What you have to do:
Every line from the one with "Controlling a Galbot" through the last line below should be repeated exactly; pictures stay out of the copy.

Excerpts from a dataset:
-- Opening Marker --
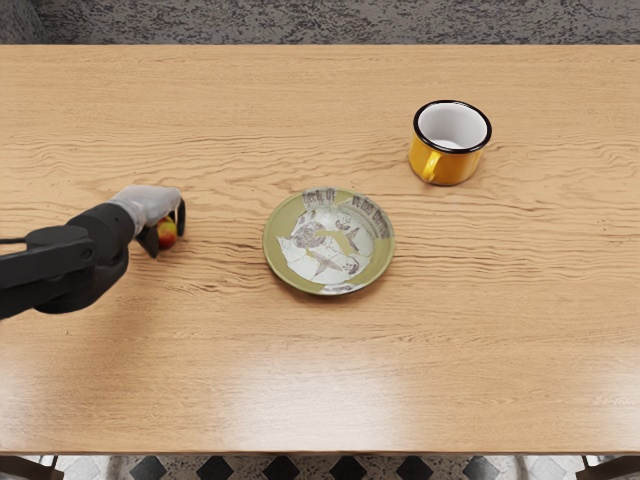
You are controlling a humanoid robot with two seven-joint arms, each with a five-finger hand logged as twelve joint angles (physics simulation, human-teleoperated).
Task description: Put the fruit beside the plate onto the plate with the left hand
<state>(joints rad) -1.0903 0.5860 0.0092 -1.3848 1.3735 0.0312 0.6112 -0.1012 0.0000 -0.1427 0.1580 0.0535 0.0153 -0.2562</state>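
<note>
A small red and yellow fruit [167, 232] lies on the wooden table left of the plate. My left hand [160, 218] comes in from the left edge and sits right over the fruit, its dark fingers curled around it. Most of the fruit is hidden by the hand. The green-rimmed plate [375, 262] with a printed picture stands in the middle of the table, well to the right of the hand, with nothing on it. The right arm does not show.
A yellow mug [450, 141] with a white inside and dark rim stands at the back right, its handle turned toward the front left. The table's far edge runs along the top of the picture, its near edge along the bottom.
</note>
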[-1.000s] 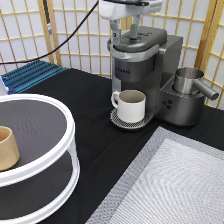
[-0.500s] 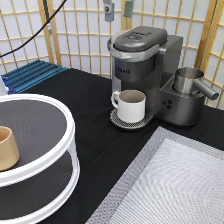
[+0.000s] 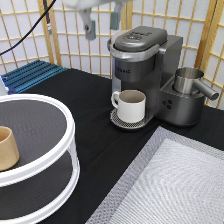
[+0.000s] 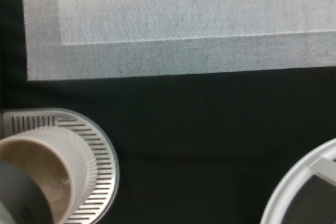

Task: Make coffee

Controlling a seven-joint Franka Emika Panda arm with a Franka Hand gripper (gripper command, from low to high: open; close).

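Observation:
My gripper hangs at the exterior view's top, above and just left of the grey coffee machine. Its fingers stand apart, open and empty. The machine's lid is down. A cream-white handled mug stands on the machine's drip tray under the spout. The wrist view shows the mug from above on the slotted drip tray. The coffee pod is out of view.
A white two-tier round stand at the exterior view's left carries a tan handleless cup. A steel pitcher sits on the machine's right side. A grey mat lies at the bottom right. A blue rack lies at the back left.
My gripper has lifted off the top of the machine's lid and moved toward the exterior view's left. The mug, machine and cup have not moved.

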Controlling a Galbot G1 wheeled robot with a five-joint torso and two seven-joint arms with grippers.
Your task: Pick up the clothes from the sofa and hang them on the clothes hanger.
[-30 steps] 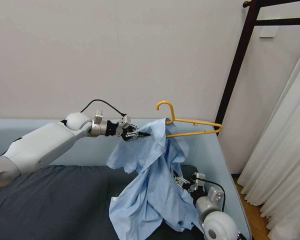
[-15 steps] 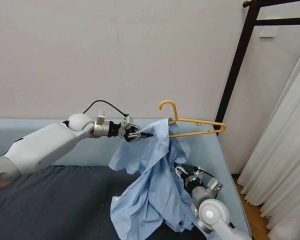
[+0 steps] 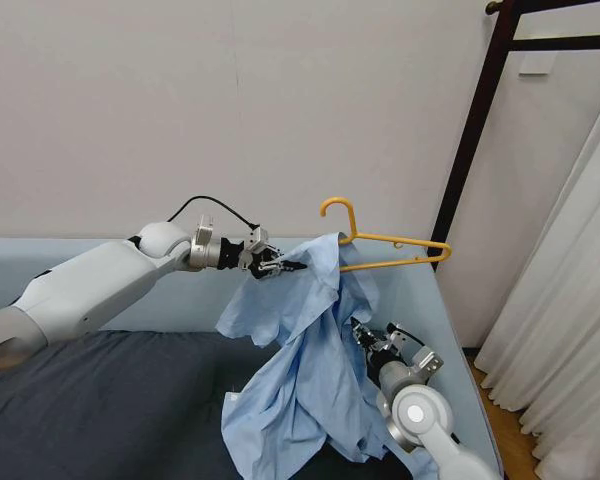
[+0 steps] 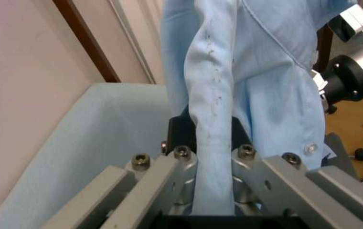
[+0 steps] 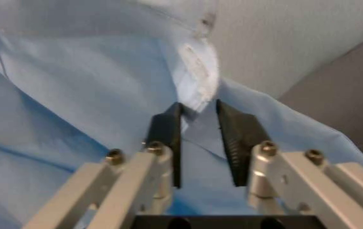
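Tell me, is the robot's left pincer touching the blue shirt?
Touching. The left wrist view shows the left pincer shut on a fold of the blue shirt, with the cloth pinched tight in its grip.

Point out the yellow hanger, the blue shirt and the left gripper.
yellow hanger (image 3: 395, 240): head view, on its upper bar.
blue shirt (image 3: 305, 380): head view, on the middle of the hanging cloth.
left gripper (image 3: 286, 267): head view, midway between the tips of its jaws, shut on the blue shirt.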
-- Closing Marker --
Answer to this task:
Controlling a Galbot G1 wheeled robot with a five-joint torso and two seven-joint arms with grippers.
Your task: Pick up the clothes from the sofa and hang them on the clothes hanger.
[-30 steps] 
[-15 steps] 
[+0 steps] 
[+0 steps] 
[+0 steps] 
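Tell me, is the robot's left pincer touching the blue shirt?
Touching. The left wrist view shows the left pincer shut on a fold of the blue shirt, with the cloth pinched tight in its grip.

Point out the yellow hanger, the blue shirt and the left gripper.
yellow hanger (image 3: 395, 240): head view, on its upper bar.
blue shirt (image 3: 305, 380): head view, on the middle of the hanging cloth.
left gripper (image 3: 286, 267): head view, midway between the tips of its jaws, shut on the blue shirt.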

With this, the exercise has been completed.